▶ Task item:
Copy out the listing below, keeping every character as is.

· · · ·

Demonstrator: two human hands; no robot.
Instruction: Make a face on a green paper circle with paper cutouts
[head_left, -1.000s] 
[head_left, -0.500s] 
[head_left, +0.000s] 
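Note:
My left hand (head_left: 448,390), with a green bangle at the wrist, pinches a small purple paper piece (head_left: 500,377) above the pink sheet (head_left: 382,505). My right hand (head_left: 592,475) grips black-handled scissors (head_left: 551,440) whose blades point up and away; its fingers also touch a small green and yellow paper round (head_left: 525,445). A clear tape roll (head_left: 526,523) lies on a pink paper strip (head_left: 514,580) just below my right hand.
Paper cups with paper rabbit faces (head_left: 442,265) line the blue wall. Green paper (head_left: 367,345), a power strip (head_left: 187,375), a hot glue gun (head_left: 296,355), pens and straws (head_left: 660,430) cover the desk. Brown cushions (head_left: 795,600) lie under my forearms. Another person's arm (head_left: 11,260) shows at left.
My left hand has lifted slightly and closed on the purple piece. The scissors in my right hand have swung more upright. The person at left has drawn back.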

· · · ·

▶ Response to the exercise:
Demonstrator: two human hands; no robot.
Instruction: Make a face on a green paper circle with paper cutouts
[head_left, -1.000s] 
[head_left, -0.500s] 
[head_left, +0.000s] 
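Note:
My left hand (head_left: 448,390), with a green bangle at the wrist, pinches a small purple paper piece (head_left: 500,377) above the pink sheet (head_left: 382,505). My right hand (head_left: 592,475) grips black-handled scissors (head_left: 551,440) whose blades point up and away; its fingers also touch a small green and yellow paper round (head_left: 525,445). A clear tape roll (head_left: 526,523) lies on a pink paper strip (head_left: 514,580) just below my right hand.
Paper cups with paper rabbit faces (head_left: 442,265) line the blue wall. Green paper (head_left: 367,345), a power strip (head_left: 187,375), a hot glue gun (head_left: 296,355), pens and straws (head_left: 660,430) cover the desk. Brown cushions (head_left: 795,600) lie under my forearms. Another person's arm (head_left: 11,260) shows at left.
My left hand has lifted slightly and closed on the purple piece. The scissors in my right hand have swung more upright. The person at left has drawn back.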

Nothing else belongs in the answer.